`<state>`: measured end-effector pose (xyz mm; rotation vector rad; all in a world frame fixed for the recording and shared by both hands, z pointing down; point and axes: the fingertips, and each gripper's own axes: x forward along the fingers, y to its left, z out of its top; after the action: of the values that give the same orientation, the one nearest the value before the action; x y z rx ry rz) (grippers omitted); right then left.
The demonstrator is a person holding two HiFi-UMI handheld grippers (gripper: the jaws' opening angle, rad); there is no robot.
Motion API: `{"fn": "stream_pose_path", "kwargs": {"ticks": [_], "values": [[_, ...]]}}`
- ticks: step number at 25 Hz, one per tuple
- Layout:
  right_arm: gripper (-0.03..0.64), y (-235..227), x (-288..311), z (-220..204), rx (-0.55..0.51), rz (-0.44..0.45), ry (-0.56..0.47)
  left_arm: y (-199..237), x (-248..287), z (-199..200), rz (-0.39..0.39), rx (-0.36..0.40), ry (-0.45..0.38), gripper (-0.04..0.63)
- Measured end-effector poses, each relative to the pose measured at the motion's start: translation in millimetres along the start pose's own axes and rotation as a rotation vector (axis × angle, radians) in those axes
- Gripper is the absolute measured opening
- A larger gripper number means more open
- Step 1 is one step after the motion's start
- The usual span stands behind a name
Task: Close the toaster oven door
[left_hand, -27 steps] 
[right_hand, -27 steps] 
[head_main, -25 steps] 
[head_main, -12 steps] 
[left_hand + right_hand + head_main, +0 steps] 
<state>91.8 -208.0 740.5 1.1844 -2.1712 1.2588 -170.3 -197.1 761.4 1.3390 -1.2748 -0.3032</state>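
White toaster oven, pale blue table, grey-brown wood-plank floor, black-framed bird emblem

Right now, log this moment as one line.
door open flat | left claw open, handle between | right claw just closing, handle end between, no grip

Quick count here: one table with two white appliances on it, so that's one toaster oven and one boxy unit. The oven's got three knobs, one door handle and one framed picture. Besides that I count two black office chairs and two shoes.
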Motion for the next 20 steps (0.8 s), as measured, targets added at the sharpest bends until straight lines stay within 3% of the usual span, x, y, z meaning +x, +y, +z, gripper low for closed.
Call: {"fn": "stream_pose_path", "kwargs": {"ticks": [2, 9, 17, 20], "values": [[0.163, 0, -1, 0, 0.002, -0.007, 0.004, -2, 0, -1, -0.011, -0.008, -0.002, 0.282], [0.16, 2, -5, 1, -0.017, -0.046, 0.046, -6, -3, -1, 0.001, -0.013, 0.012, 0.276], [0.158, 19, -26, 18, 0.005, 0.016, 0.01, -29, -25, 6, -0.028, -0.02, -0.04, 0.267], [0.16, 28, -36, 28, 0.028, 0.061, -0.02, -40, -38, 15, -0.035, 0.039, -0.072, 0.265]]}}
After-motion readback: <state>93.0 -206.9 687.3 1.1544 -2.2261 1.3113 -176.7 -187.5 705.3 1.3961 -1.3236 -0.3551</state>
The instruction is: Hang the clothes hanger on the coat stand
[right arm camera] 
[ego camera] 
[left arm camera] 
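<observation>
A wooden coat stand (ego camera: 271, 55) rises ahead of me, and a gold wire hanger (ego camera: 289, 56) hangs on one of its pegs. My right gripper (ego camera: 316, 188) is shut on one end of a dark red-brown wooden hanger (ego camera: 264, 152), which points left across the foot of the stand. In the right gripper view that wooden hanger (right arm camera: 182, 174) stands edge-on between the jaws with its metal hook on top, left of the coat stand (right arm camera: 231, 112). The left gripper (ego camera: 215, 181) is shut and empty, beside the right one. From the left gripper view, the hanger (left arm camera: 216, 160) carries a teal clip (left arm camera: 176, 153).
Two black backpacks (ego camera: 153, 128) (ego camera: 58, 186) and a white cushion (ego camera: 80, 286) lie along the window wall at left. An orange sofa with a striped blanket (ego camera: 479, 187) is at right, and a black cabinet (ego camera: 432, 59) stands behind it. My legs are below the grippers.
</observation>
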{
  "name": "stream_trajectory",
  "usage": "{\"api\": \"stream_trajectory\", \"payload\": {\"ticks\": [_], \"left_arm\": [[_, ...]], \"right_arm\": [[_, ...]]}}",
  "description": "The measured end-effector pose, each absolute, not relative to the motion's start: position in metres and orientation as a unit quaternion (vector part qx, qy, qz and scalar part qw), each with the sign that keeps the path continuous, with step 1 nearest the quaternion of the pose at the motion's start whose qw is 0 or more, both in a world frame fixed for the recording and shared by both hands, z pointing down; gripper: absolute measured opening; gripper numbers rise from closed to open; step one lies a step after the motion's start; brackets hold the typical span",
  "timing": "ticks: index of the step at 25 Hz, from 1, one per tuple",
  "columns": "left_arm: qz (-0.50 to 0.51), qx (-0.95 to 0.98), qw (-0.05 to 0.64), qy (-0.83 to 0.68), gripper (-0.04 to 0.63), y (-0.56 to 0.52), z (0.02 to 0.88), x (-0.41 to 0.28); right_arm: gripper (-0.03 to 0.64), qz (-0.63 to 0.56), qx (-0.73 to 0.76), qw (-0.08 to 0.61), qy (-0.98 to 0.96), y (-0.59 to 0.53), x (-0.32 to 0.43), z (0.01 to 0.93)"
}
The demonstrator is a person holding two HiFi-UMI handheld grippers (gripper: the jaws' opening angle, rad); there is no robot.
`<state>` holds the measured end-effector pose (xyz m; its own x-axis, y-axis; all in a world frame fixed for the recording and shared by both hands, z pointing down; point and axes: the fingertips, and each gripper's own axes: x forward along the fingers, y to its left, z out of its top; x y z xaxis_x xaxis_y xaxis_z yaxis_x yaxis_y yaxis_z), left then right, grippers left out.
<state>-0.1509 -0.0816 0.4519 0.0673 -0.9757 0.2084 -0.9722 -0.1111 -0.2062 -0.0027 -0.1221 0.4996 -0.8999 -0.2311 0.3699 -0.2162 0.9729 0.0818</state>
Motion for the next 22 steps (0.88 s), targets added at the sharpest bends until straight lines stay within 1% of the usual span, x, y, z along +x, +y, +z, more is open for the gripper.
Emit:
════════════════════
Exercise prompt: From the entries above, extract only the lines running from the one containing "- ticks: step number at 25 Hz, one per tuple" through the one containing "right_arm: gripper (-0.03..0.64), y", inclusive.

Response to the exercise:
- ticks: step number at 25 Hz, one per tuple
- Layout:
  right_arm: gripper (-0.03..0.64), y (-235..227), x (-288..311), z (-220..204), rx (-0.55..0.51), rz (-0.44..0.45), ry (-0.56..0.47)

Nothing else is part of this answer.